Many more railfans, however, are extraordinarily gregarious creatures, attending meeting after meeting of railroad historical societies and riding every special steam-engine excursion they can find. One subspecies of this kind is the “mileage collector.” Identifiable by his expensive but well-worn sport coat and slightly outdated necktie, he always occupies the best seat in his coach or the lounge car. From time to time he will jot a note in his bulky logbook, and a quiet expression of interest will persuade him to open it and display the columns of data representing all the railroads he has ridden. The late Rogers E. M. Whitaker, a sportswriter, nightclub columnist and copy editor for The New Yorker, perhaps was the most industrious mileage collector of all.

Writing under the pseudonym E. M. Frimbo, Whitaker billed himself as “the world’s greatest railroad buff.” He was a tall, pink-faced man in a Homburg who, his friends said, looked “a little like Samuel Johnson and a lot like a conductor with his eye on a small boy dangerously close to the emergency cord.” His ambition was to ride every single foot of passenger trackage in the United States, and he achieved this goal in 1957, after riding more than 100,000 miles a year, chiefly on weekends and during vacations.
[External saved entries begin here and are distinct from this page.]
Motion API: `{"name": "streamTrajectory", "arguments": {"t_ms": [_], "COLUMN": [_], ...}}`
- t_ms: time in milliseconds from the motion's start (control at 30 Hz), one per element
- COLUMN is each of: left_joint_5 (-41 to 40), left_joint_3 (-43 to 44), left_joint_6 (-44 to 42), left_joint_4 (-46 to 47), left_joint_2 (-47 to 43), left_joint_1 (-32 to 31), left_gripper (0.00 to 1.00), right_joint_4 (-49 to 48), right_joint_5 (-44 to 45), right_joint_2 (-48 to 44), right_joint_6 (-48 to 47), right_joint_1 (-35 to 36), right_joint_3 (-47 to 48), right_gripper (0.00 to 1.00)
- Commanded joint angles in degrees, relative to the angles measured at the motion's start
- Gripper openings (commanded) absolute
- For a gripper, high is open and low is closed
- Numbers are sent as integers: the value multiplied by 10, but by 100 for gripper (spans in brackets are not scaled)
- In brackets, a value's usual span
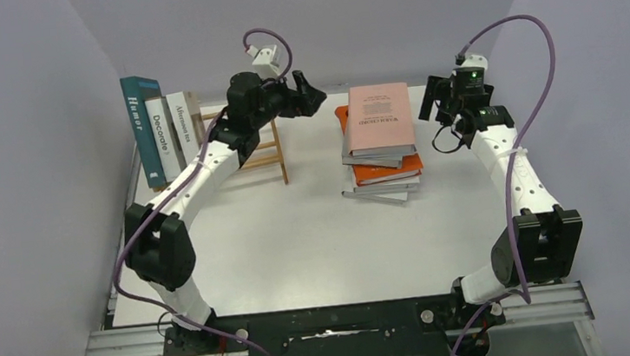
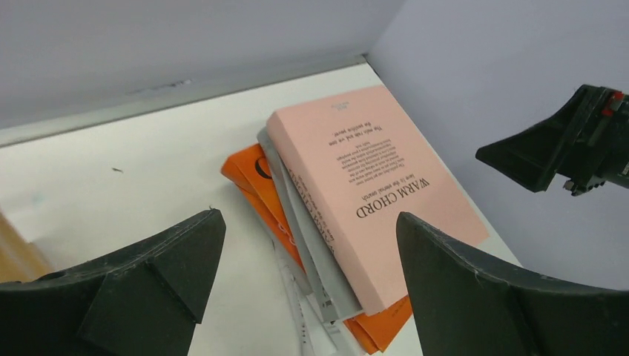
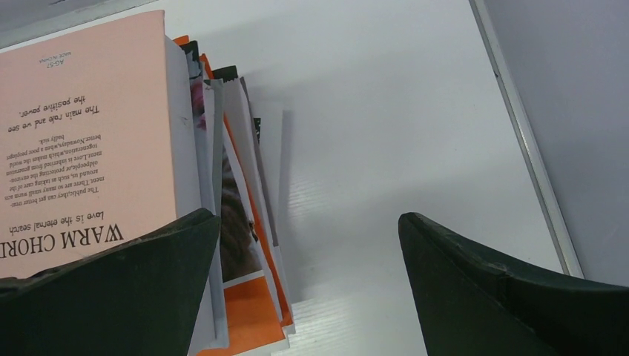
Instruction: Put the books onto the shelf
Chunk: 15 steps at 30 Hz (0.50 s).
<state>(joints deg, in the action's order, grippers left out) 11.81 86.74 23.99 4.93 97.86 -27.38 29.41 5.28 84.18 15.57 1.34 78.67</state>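
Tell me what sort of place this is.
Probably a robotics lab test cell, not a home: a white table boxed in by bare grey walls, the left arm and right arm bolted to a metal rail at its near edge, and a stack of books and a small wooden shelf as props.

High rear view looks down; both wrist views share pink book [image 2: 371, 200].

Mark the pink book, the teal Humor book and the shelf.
pink book [image 1: 381, 117], top external view, middle of its cover.
teal Humor book [image 1: 143, 132], top external view, its spine.
shelf [image 1: 281, 159], top external view, its right end post.
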Motion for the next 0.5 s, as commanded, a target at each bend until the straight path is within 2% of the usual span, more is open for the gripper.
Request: {"name": "streamTrajectory", "arguments": {"t_ms": [0,467], "left_joint_5": [91,172], "left_joint_3": [61,118], "left_joint_6": [47,85], "left_joint_4": [-3,-25], "left_joint_2": [48,167], "left_joint_1": [-1,-10], "left_gripper": [88,89], "right_joint_4": [-1,-3], "right_joint_5": [4,-30], "right_joint_2": [-5,28], "right_joint_6": [2,-3], "right_joint_1": [-3,-4], "right_joint_3": [10,0], "right_gripper": [98,98]}}
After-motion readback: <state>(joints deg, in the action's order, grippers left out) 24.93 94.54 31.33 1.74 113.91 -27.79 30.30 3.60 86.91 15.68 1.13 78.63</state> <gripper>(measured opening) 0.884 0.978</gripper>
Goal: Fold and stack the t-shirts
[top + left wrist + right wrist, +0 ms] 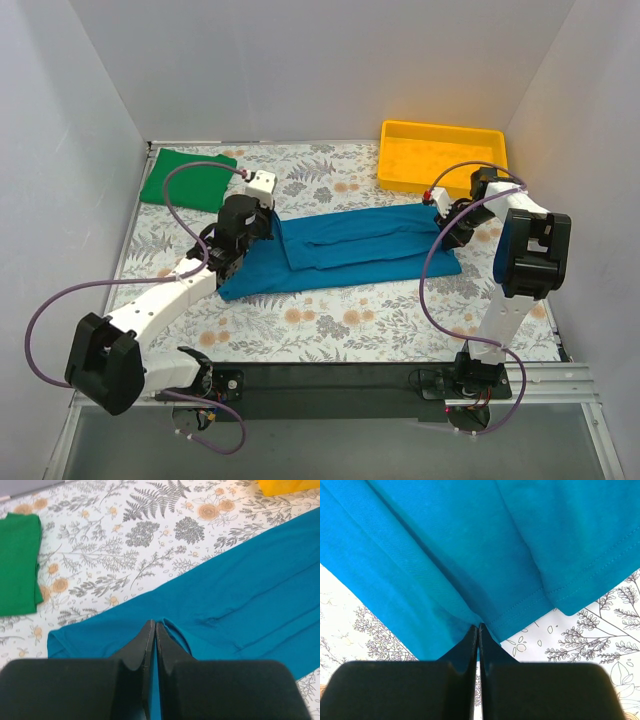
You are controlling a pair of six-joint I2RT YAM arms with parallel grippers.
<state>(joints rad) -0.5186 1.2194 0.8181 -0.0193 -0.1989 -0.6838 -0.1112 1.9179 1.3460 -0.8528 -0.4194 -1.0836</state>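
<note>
The teal-blue t-shirt (350, 248) lies partly folded across the middle of the table. My left gripper (262, 226) is shut on a fold at its left end, and in the left wrist view my gripper (154, 626) pinches the teal cloth (240, 605). My right gripper (441, 213) is shut on the shirt's right hem; in the right wrist view my gripper (479, 628) holds the stitched edge (470, 555), lifted above the table. The bright green t-shirt (187, 180) lies folded at the back left and also shows in the left wrist view (17, 570).
A yellow plastic tray (440, 155) stands at the back right, just behind my right gripper. The floral tablecloth (330, 320) covers the table. White walls close in the left, back and right sides.
</note>
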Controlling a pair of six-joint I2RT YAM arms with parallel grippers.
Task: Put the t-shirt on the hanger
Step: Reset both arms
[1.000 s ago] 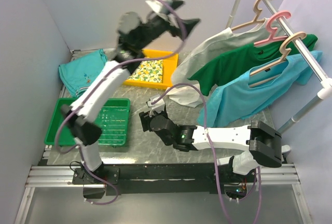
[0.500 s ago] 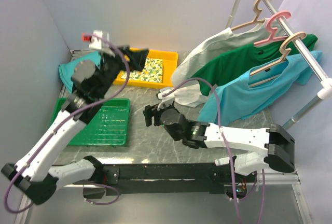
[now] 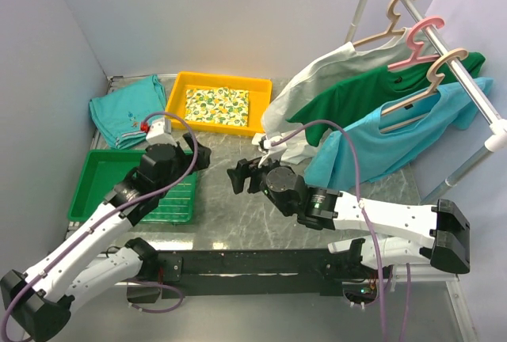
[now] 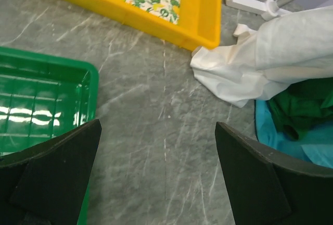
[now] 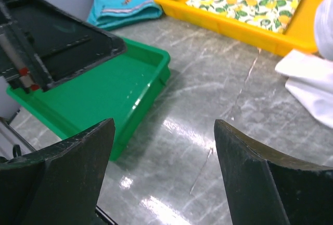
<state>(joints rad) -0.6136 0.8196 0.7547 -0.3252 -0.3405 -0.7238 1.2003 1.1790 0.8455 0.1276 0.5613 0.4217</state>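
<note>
- T-shirt (image 3: 317, 81), white, hangs on the beige hanger (image 3: 394, 19) from the rail (image 3: 485, 105) at the far right. Its hem lies crumpled on the table (image 3: 226, 211).
- Green tray (image 3: 103, 180) sits near left, with the yellow tray (image 3: 226, 127) beyond it.
- Left pincer (image 4: 157, 126) is by the green tray's right edge, fingers spread wide, empty.
- Right pincer (image 5: 164, 126) is mid-table, also gaping and holding nothing.
</note>
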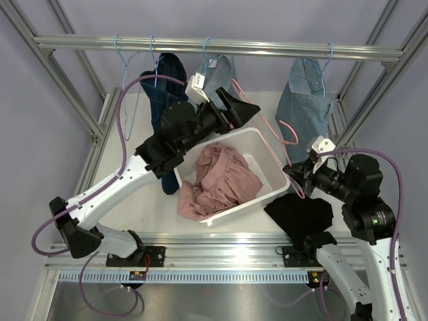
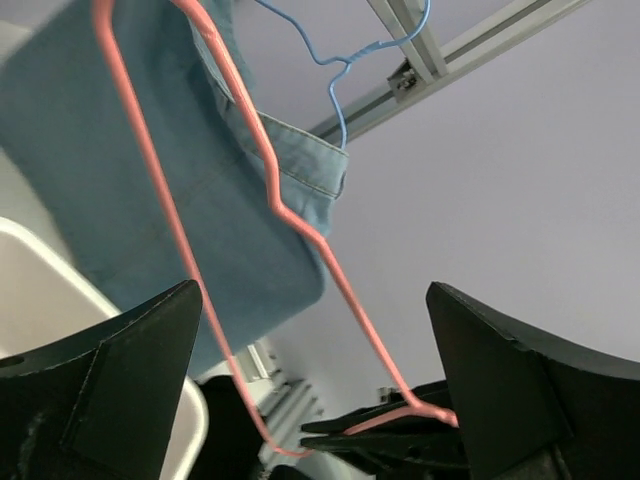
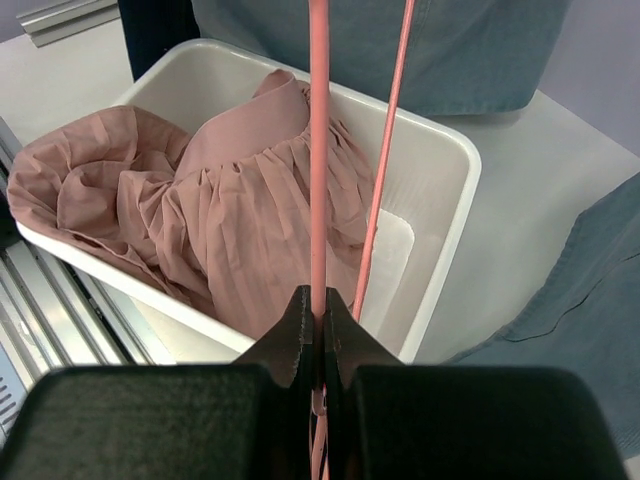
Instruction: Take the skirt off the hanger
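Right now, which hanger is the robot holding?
Start at the white plastic tub of crumpled pink skirt. Slanting above its right side is a thin wire hanger, pinched by the right end effector. It alone is pink; the other hangers are blue.

Left hand (image 2: 312, 290) with both black fingers (image 2: 130, 380) spread wide, one at each lower corner, gripping nothing. Between them, pink hanger (image 2: 279, 204): two thin wire strands slanting down from the upper left, lower bend meeting the black right hand (image 2: 400, 432) at bottom centre. Behind the strands, denim garment (image 2: 240, 240) hung on a blue hanger (image 2: 335, 95). Upper right, metal rail (image 2: 420, 50) against a pale lilac wall (image 2: 500, 200). Lower left, rim of a white bin (image 2: 60, 270).
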`<state>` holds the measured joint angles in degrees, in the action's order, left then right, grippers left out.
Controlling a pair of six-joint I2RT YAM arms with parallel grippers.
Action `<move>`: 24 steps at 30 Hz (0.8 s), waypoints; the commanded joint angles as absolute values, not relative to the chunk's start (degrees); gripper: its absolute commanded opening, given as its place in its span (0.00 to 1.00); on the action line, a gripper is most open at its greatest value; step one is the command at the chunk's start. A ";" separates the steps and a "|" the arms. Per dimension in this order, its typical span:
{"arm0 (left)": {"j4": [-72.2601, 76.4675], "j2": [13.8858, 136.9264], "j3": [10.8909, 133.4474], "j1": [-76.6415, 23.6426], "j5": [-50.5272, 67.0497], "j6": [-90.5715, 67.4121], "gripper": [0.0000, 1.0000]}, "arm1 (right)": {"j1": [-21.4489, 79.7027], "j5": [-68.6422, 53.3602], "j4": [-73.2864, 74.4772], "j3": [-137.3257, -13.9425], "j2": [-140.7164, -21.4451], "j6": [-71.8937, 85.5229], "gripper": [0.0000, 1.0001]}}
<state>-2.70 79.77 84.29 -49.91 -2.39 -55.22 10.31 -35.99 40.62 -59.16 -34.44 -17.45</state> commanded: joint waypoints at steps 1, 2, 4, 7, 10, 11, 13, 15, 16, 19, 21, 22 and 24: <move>-6.06 75.42 86.84 -49.57 -6.50 -46.33 0.99 | 9.58 -35.42 39.55 -62.57 -35.77 -13.63 0.00; -6.33 74.80 86.57 -49.57 -6.76 -43.97 0.99 | 9.49 -35.33 39.29 -62.84 -36.12 -12.58 0.00; -7.20 73.57 86.13 -49.66 -7.03 -41.32 0.99 | 9.32 -35.07 38.94 -63.89 -37.70 -11.52 0.00; -7.38 69.97 83.77 -49.57 -6.24 -35.52 0.99 | 8.97 -34.02 38.76 -65.91 -40.60 -9.32 0.00; -6.94 64.44 78.94 -49.66 -5.54 -30.77 0.99 | 8.79 -30.59 38.85 -68.63 -44.02 -5.99 0.00; -6.94 62.86 77.62 -49.66 -4.84 -28.50 0.99 | 8.70 -30.32 39.20 -69.43 -44.99 -5.45 0.00; -6.85 57.94 73.40 -49.66 -3.70 -26.20 0.99 | 8.61 -27.87 39.20 -71.79 -47.54 -3.61 0.00; -8.07 53.47 70.59 -49.83 -2.73 -23.30 0.99 | 8.53 -26.72 39.29 -73.73 -50.52 -1.50 0.00; -8.78 51.96 67.97 -49.83 -2.55 -22.51 0.99 | 8.44 -26.72 39.37 -75.65 -51.58 -1.15 0.00; -10.98 46.33 62.34 -50.18 -2.72 -20.57 0.99 | 8.52 -25.23 40.78 -80.74 -56.85 1.41 0.00; -12.38 43.61 59.78 -50.36 -2.90 -20.13 0.99 | 8.44 -23.91 42.36 -84.70 -61.14 2.55 0.00; -12.65 41.16 57.16 -50.45 -2.81 -20.13 0.99 | 8.52 -23.91 42.71 -85.86 -62.30 2.81 0.00; -13.80 38.77 54.94 -50.62 -2.90 -19.60 0.99 | 8.53 -23.73 42.72 -88.66 -65.46 4.48 0.00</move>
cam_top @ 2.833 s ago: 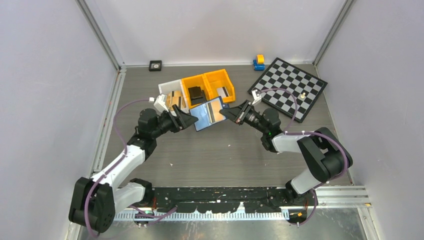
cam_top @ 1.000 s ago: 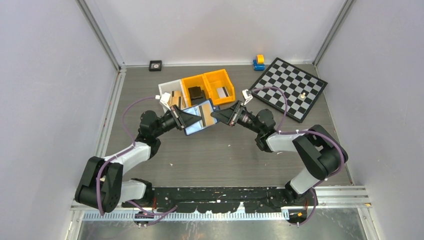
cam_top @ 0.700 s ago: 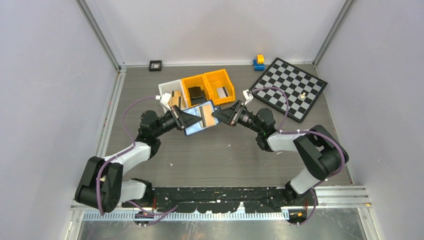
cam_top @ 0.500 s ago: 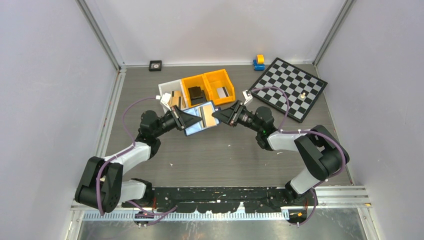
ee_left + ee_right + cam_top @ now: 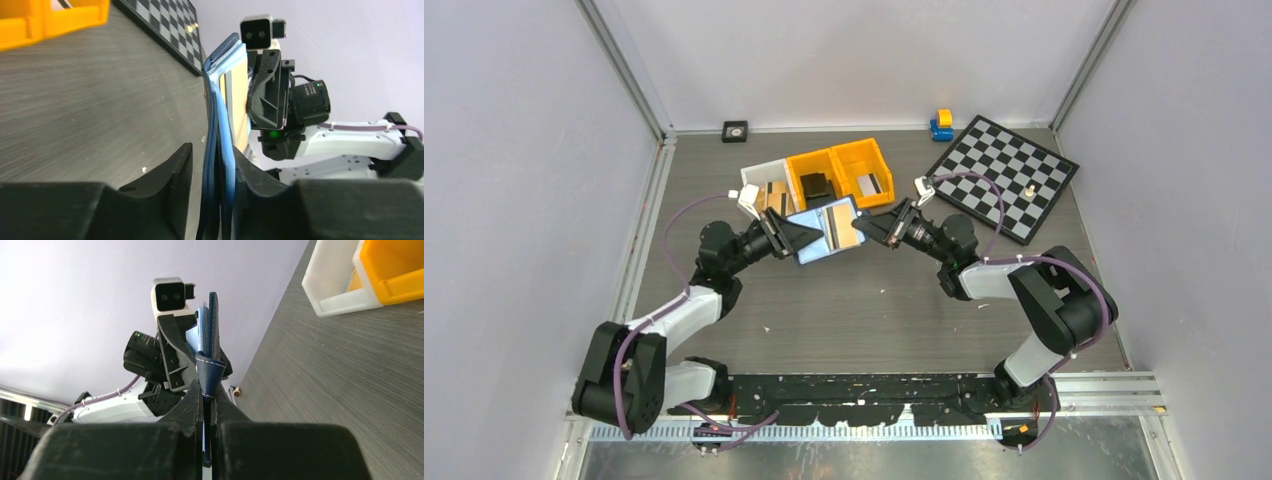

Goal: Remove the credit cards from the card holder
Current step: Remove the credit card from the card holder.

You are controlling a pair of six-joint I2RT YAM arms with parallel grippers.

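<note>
Card holder (image 5: 812, 240): navy leather-look, matt, pale stitched edges; blue-grey lining smooth. Tan card (image 5: 844, 226): smooth, faint sheen. Fingers (image 5: 167, 172): black plastic, matt. Bench (image 5: 874, 310): grey wood-grain laminate, matt. Bins (image 5: 852, 152): orange plastic, glossy. Chessboard (image 5: 1004, 175): smooth, satin.

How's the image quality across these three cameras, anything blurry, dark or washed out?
Top external view: soft even light, sharp throughout, faint shadows only, card holder clear. Left wrist view: left pincer dark and out of focus up close, holder's edge crisp. Right wrist view: right pincer a near-black blur in the foreground, wall behind bright.
</note>
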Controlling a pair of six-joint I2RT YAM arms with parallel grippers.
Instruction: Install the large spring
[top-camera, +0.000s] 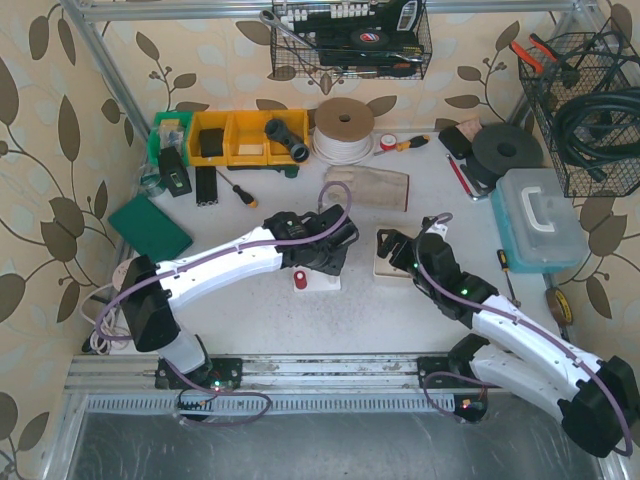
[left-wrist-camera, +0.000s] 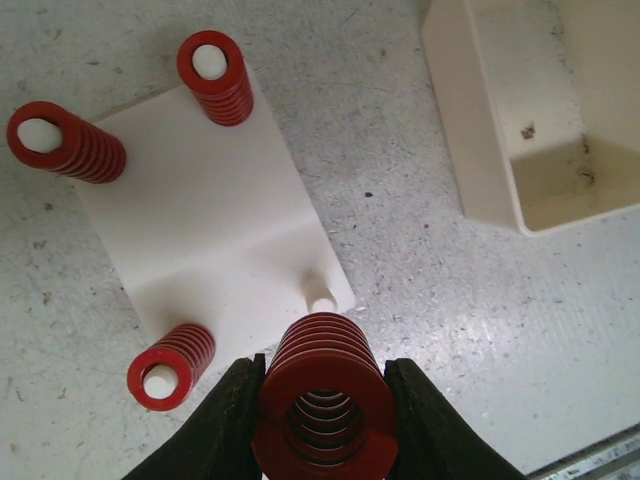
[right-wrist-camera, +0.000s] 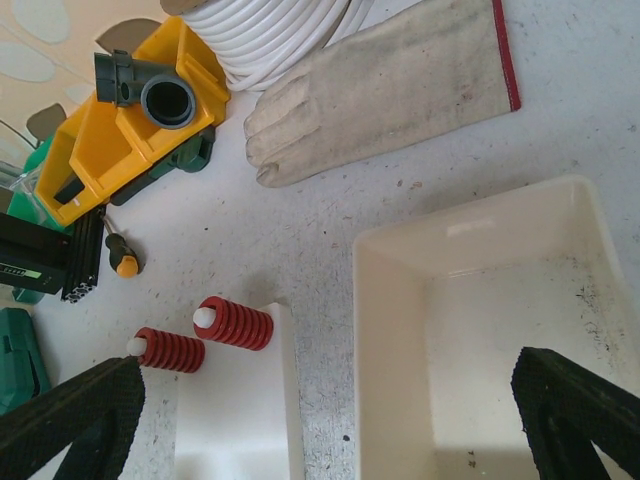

Before he died in 1981, he had racked up an official 2,748,636.81 miles on railroads throughout the world. (And he claimed to be at least several years behind in his arithmetic.)

In his view he was only doing something sensible and practical. “If I rode around in a Buick all weekend,” he liked to point out, “no one would say a word.” During the 1960s this dry sense of humor led him into an attempt to persuade American railroads to fight the airlines by adopting the slogan, “Go Through the Mountains, Not Into Them.” So whimsical was his approach to trains that, in the days when the New York Central’s Twentieth Century Limited had a barbershop on board, he would gather his friends for a ride as far as Albany just for a shave and a haircut.

Unlike the more famous Paul Theroux, a cranky traveler who rides railroads in order to map the underbellies of societies he despises, Frimbo never met a train he didn’t like. As amiable toward his subject as he was eccentric in personal habits (a cat buff also, he shared a Greenwich Village apartment with thirteen Persians), Frimbo once wrote of a Spanish dining car: “You were never quite sure what the devil you were eating, but it was all absolutely magnificent, especially when embellished with large drafts of Spanish wine.” He collected exotic moments; the Benguela Railway in Angola, for instance, burned eucalyptus logs in its steam locomotives as well as in its dining-car stoves, yielding “the most life-enhancing incense I have ever inhaled.”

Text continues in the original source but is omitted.